Accesso e cancellazione dei dati
A differenza del passato, una volta dato il consenso al trattamento dei dati personali, il consumatore potrà comunque cambiare idea. Sarà facoltà dei cittadini non solo chiedere di conoscere quali informazioni su di lui le aziende detengono, ma anche come sono trattati e come sono stati reperiti. Fino ad ora si trattava di una possibilità più teorica che concreta, mentre con il GRDP le società saranno obbligate a fornire risposte alle richieste, pervenute tramite raccomandata o posto certificata. È anche possibile richiedere la cancellazione dei dati. “Con le nuove norme le aziende si devono attrezzare a intervenire in modo tempestivo alla cancellazione effettiva e nell’informativa viene indicata la durata minima del trattamento” dice Maraffino.
Diritto all’oblio
Nel caso in cui le informazioni personali siano trattate in modo non lecito o siano cambiate nel corso del tempo (senza essere opportunamente aggiornate), gli utenti hanno il diritto di chiederne la modifica o la cancellazione. È il caso di informazioni che riguardino, ad esempio, un procedimento giudiziario che ha visto coinvolto un cittadino, poi assolto: questo può esercitare il diritto all’oblio, ottenendo che le notizie relative al processo siano cancellate o adeguatamente rettificate. Ciò è valido non solo per i mezzi di comunicazione, ma anche per i motori di ricerca, dove spesso finora rimanevano notizie del passato non modificate o integrate.
La responsabilità delle aziende
Il Regolamento europeo prevede che sia responsabilità delle società che trattano dati fare in modo che questi siano salvaguardati in maniera efficace. Si tratta del concetto di accountability, strettamente legato alla violazione della privacy, o data breach: in pratica è responsabilità delle aziende farsi carico della sicurezza e, in caso di infrazioni o inosservanze, saranno proprio i possessori delle informazioni (e non chi le ha cedute, come accadeva finora) a risponderne in prima persona, anche con apposite sanzioni.
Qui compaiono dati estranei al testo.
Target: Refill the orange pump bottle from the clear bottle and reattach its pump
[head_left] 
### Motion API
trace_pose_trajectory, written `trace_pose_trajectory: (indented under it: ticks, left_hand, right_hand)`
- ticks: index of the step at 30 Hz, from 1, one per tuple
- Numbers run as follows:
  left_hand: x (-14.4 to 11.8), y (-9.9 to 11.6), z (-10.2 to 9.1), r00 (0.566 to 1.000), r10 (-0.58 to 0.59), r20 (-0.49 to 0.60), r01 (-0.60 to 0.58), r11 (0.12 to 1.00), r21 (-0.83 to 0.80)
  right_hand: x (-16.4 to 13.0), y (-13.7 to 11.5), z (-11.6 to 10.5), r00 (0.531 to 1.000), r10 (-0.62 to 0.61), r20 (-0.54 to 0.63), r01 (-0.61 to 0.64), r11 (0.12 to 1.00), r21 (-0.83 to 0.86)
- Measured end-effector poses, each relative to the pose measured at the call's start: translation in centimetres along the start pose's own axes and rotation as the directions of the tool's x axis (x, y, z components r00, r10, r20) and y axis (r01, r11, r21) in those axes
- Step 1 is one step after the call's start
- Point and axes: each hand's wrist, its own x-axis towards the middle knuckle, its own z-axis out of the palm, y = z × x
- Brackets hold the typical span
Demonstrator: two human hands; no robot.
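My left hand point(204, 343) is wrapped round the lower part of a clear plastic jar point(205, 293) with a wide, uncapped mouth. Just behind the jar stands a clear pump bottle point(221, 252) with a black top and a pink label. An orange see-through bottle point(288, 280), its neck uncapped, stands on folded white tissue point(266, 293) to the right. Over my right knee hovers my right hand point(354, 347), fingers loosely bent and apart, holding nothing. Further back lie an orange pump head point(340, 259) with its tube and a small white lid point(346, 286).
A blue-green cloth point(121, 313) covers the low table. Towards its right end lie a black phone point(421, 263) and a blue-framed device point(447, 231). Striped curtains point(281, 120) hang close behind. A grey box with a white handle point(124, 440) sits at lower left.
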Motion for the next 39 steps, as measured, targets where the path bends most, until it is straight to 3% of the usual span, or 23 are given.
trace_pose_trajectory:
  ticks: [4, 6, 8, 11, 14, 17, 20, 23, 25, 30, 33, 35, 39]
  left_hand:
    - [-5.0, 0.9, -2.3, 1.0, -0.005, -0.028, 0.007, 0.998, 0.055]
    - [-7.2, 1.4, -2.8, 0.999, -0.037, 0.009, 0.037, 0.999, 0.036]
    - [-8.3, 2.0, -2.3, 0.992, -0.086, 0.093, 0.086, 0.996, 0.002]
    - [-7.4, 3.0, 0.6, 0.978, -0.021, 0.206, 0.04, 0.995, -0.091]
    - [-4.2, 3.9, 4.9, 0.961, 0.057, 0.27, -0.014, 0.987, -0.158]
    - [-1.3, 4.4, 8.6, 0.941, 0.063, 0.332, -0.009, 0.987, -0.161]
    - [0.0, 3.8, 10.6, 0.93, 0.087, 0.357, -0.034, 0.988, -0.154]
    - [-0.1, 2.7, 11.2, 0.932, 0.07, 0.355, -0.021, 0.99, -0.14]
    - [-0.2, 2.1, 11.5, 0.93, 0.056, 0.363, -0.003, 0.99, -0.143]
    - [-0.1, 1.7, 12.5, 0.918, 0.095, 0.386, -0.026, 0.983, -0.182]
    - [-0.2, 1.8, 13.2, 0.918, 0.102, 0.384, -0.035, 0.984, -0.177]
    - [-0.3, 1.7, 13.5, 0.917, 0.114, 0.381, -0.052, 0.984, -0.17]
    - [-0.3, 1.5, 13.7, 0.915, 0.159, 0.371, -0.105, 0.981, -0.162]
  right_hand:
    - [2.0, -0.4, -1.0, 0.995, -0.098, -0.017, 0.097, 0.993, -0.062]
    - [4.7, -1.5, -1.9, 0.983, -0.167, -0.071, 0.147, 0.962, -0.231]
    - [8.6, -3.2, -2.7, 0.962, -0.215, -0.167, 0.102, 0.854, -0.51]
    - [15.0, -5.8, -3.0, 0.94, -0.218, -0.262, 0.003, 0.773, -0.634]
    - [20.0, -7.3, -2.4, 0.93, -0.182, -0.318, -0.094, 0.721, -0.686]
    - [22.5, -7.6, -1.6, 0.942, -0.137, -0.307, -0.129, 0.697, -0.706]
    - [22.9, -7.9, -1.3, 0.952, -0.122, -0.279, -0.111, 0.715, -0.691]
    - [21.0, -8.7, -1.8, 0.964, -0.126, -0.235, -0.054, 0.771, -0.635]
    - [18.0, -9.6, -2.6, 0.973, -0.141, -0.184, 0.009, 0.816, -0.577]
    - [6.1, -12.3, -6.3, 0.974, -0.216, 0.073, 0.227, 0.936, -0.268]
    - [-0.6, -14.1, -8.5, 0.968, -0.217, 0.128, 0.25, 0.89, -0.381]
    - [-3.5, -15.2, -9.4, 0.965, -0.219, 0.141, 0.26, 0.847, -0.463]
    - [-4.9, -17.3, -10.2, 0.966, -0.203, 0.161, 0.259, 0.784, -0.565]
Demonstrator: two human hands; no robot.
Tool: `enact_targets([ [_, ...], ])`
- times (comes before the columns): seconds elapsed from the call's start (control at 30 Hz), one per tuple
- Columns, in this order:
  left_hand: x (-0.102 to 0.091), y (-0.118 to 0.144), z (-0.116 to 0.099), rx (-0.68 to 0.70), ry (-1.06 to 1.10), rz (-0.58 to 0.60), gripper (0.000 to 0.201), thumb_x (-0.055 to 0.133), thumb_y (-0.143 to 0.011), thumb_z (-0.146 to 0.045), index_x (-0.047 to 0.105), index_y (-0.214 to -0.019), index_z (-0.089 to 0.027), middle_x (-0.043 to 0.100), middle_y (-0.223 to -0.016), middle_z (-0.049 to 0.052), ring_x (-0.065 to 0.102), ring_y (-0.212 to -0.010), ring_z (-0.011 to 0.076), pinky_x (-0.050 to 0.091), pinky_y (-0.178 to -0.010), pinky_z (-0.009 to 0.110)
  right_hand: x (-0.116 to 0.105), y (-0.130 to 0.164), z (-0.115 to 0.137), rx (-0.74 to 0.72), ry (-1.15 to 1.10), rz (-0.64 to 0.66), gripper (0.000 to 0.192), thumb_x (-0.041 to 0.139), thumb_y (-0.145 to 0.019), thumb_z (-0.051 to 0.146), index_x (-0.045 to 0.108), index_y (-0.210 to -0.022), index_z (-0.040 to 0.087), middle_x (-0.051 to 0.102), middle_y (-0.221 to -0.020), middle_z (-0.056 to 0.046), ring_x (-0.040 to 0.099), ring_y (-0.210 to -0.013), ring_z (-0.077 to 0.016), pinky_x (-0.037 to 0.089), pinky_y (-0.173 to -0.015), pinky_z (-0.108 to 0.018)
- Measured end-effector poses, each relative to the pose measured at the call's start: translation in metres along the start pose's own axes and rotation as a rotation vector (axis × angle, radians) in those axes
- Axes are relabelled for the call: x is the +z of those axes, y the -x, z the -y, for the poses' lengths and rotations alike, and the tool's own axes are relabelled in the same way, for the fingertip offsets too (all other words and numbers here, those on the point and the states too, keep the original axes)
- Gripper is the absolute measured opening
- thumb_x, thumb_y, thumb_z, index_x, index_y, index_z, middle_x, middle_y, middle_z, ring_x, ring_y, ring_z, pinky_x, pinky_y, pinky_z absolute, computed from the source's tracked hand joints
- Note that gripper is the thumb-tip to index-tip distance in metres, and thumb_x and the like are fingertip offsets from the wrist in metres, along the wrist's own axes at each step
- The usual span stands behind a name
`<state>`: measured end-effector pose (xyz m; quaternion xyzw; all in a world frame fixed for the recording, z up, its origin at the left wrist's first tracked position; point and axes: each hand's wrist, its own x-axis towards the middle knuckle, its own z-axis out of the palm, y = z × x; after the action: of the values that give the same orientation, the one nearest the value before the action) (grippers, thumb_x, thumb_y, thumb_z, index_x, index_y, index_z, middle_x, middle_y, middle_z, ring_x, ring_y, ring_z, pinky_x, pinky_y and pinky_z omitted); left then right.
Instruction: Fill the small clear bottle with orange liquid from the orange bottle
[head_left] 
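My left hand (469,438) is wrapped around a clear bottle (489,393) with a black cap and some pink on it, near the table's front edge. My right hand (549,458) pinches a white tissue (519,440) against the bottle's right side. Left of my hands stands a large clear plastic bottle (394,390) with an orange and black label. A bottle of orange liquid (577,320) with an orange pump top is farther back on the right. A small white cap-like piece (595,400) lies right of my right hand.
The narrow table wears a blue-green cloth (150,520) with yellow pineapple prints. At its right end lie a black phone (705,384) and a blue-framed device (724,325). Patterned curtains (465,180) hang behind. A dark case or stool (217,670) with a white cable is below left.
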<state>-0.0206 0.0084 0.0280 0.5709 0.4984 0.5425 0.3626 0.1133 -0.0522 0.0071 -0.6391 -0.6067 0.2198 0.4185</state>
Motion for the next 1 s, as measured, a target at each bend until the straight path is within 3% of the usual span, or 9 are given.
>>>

È il caso di furti o attacchi informatici, che dovranno essere prontamente comunicati dalle società al Garante e dunque anche agli utenti. Le sanzioni previste possono arrivare a 20 milioni di euro o al 4% del fatturato delle aziende stesse detentrici dei dati. “Si tratta di sanzioni molto importanti, le aziende lavorano all’adeguamento da un anno, ma occorre anche a una maggiore consapevolezza da parte degli utenti sui dati che cedono” dice l’esperta.
I dati dei minori
Infine, un’attenzione particolare è posta al trattamento delle informazioni per i minori, che non potrà più avvenire se non in presenza di un’apposita autorizzazione da parte del genitore. Questo varrà per tutti gli under 16 e in particolare anche per l’accesso ad alcuni servizi internet, compresi i social media.